Il saggio verte sulle pratiche legate alla cottura e alla distribuzione del cibo in due esperienze d’accoglienza rivolte a rifugiati e a richiedenti asilo nella periferia di Roma. Il primo caso riguarda un modello di ospitalità dal basso conosciuto come Baobab; il secondo riguarda un’esperienza gestita dai gesuiti, nota come mensa del Centro Astalli. Due principali domande guideranno il nostro lavoro: qual è il senso del cibo per attivisti e volontari nei due esempi considerati? In che modo pratiche legate al cibo sono in grado di creare spazi di comunicazione e di riflessività tra rifugiati e settori della società ospitante? L’approccio generale adottato in questo saggio non pone l’accento tanto sulle difficoltà sperimentate da attivisti, volontari e rifugiati, che sono una costante della loro interazione quotidiana, quanto sulle modalità creative nell’affrontarle. In quest’ottica, si suggerisce che entrambi i casi di studio potrebbero trovare nel concetto di agentività uno strumento capace di rendere visibili dinamiche che altrimenti rimarrebbero sottaciute.

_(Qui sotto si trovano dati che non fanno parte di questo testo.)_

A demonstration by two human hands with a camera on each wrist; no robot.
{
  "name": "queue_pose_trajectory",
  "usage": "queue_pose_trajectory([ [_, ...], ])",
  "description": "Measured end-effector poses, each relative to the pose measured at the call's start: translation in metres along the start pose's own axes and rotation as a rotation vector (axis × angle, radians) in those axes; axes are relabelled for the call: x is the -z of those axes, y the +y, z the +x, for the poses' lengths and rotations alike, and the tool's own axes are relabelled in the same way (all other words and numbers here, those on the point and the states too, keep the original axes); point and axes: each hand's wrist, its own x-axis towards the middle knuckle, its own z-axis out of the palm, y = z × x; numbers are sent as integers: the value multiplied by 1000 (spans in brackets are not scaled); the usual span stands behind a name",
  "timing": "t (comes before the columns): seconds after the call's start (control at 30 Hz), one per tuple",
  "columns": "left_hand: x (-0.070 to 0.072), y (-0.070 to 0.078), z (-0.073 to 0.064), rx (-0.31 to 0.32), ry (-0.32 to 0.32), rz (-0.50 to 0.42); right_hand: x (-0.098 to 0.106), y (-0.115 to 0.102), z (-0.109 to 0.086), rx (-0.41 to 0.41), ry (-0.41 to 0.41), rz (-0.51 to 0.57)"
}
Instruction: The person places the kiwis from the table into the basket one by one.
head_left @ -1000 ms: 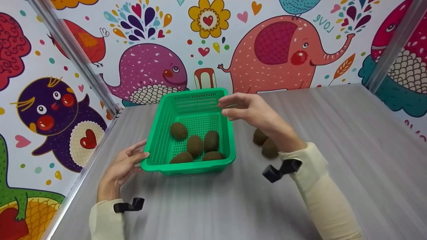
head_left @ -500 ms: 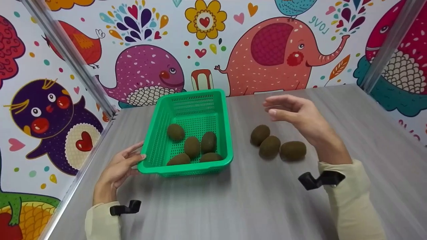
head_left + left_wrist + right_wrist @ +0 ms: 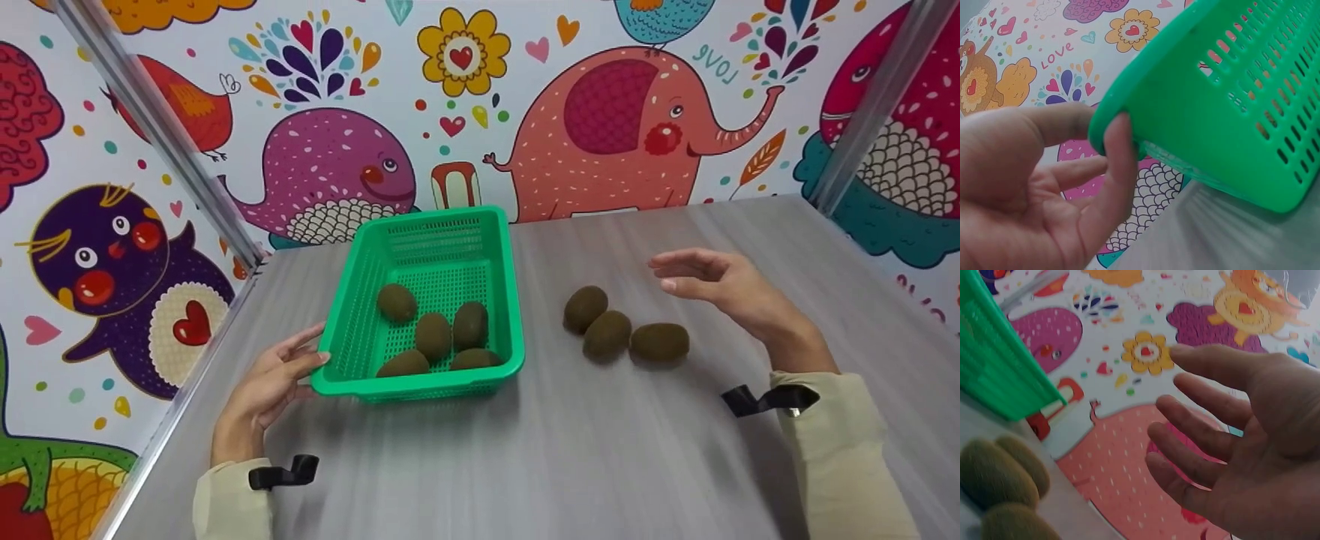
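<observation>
A green plastic basket [image 3: 513, 315] with slotted walls stands on the table, several brown kiwis [image 3: 433, 337] lying toward its near end. My left hand [image 3: 262, 390] grips the basket's left rim near the front corner; in the left wrist view the thumb [image 3: 1120, 163] lies over the rim with the other fingers outside. To the right of the basket three kiwis [image 3: 607, 335] sit close together on the tabletop. Beyond them, up and to the right, my right hand [image 3: 731, 292] hovers with relaxed fingers and nothing in it. The right wrist view shows its palm bare and fingers [image 3: 1196, 427] spread.
A grey wood-grain table [image 3: 465, 465] carries everything. Behind it rises a wall [image 3: 465, 135] printed with cartoon animals, and another printed panel borders the left side. Metal posts [image 3: 161, 135] stand at the back corners.
My right hand has moved from above the basket's right rim to the right, past the three loose kiwis, uncovering them. My left hand stays on the rim, and the basket keeps its place.
</observation>
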Motion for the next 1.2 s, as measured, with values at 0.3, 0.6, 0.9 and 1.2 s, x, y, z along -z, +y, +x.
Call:
queue_pose_trajectory([
  [0.3,0,0,0,11,18,25,23,40,-11,-97,-27,-59],
  [0.6,1,-1,0,8,25,31,26,70,-11,-142,-92,22],
  [0.9,2,-3,1,2,-2,-15,18,90,-6,-187,-122,36],
  [1.2,1,-3,1,-1,3,-15,10,100,-4,-191,-221,-13],
])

This essay aims to tie food practices to refugees and asylum seekers who live in temporary or emergency settings, focusing on two specific ethnographic cases located in the city of Rome. The first case refers to a bottom up hospitality experience named Baobab; the second case refers to a more structured experience, a soup-kitchen devoted to asylum seekers run by the Jesuit International Service for Refugees. Two main questions will lead our work: what is the sense of food for activists and volunteers in the two case-studies under consideration? And, how are food practices capable of creating spaces of communication and reflexivity among refugees and sectors of the host society? The general approach adopted in the essay is not so much on difficulties experienced by volunteers and refugees alike, which are present in everyday interaction, but rather on creative ways to cope with them. In this perspective, we suggest that both case-studies might find in the concept of agency a tool capable of making visible dynamics that would otherwise remain unspoken.